Theatre Charlotte, CAST, CPCC top MTA Awards

Carolina Actors Studio took home 11 trophies Sunday at Metrolina Theatre Association's eighth annual MTA Awards. Central Piedmont Community College followed close behind, with 10 prizes. Yet Theatre Charlotte, where an acclaimed "Rent" capped a season of adventurous programming, was named Theatre of the Year for 2011.

Marla Brown, who founded Warehouse Performing Arts Center in Cornelius and has stocked it with diverse, challenging shows, earned Theatre Person of the Year honors.
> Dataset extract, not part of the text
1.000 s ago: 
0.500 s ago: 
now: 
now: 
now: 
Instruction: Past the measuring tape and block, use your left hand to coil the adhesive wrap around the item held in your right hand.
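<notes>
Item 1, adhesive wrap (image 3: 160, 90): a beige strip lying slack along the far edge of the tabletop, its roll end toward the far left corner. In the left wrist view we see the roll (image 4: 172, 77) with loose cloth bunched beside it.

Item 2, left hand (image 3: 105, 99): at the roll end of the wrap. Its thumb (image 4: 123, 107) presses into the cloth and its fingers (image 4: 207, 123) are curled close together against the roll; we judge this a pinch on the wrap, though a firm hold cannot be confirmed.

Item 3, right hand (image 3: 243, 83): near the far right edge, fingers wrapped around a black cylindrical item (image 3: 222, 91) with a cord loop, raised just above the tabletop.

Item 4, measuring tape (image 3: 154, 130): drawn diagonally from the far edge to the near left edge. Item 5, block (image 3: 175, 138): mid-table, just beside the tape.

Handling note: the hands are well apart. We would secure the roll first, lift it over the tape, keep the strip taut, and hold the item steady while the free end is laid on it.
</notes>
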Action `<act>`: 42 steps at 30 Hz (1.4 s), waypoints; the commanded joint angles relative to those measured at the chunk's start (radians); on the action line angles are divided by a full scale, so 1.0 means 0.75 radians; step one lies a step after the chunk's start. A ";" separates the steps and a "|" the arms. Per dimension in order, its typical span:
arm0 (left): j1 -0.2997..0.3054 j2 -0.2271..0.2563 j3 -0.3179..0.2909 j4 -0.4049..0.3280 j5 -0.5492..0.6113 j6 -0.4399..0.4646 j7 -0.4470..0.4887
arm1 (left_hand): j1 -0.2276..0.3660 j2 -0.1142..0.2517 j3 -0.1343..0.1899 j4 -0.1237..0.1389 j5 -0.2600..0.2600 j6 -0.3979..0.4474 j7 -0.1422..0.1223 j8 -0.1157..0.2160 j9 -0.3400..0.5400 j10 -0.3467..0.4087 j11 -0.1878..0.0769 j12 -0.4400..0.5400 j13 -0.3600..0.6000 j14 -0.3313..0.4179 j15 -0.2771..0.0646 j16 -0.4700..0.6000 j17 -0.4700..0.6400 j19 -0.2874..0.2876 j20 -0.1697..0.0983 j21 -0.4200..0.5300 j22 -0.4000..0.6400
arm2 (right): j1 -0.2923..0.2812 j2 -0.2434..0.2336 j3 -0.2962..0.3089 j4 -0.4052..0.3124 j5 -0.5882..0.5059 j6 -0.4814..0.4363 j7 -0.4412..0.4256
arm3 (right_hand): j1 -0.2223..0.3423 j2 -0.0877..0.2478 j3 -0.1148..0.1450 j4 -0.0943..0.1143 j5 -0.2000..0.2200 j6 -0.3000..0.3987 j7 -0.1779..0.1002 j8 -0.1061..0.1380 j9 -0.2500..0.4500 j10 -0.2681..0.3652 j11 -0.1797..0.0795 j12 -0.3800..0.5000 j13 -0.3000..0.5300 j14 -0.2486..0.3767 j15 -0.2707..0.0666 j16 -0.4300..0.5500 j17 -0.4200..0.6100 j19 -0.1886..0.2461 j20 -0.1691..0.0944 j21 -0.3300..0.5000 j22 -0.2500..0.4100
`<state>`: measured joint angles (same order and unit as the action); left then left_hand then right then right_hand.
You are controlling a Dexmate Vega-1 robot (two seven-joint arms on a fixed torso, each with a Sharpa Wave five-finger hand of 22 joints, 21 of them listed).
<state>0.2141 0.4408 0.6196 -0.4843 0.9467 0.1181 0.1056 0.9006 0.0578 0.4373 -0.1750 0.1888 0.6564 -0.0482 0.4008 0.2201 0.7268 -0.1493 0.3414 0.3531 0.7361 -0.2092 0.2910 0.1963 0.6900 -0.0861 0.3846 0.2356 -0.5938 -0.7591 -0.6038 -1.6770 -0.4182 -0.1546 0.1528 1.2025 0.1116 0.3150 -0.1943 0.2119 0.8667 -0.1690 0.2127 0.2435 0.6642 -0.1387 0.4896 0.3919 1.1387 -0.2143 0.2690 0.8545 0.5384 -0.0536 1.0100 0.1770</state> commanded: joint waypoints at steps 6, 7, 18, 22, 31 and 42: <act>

The MTA gave out 98 awards, counting regional theaters and college productions, and you'll find the list at www.metrolina theatre.org .

Each of the three big categories had a clear leader or two. CAST garnered 10 of its 11 awards in the drama category, notably for "The Elephant Man"; it won best show, actor (Hank West) and director (Michael Harris). Cynthia Farbman won best actress for CAST's "Agnes of God."

CPCC picked up most of its prizes for musicals, winning best show with "Hairspray" (which also got best actress for Sara Reinecke and best choreography for Eddie Mabry). Yet "Rent" scored two big awards, best actor for Chaz Pofahl and best director for Billy Ensley.

The comedies were split more evenly: Collaborative Arts took four of its five prizes here, as "Incorruptible" and Peter Smeal won play and director. Actor's Theatre of Charlotte won all four of its awards in this group, including best actor (Dave Blamey for "The 39 Steps"). Annette Saunders won best actress for "Same Time, Next Year" at Theatre Charlotte, one of that company's seven trophies.

Citizens of the Universe gathered five awards, including outstanding special event for "Love Conquers All: A Quiet Evening with Sid and Nancy." It shared that prize with Stephen Seay Productions' "The Complete Works of William Shakespeare (Abridged)." Children's Theatre of Charlotte collected seven prizes, all for technical excellence in sets, costumes, lighting or special effects.

Other winners included Catawba College's "Bright Lights, Big City," which took four awards including best college production; Davidson Community Players' "Ragtime," which topped eight categories, including best production in Regional-North; and Uwharrie Players' "All Shook Up," which got six nods including best production in Regional-South.

The William Rackley Award for Technical Excellence went to Anna Sartin, who also won for her set of "How I Became a Pirate" at Children's Theatre. Brianna Smith, an incendiary Emma Goldman in "Ragtime," is Emerging Artist of the Year.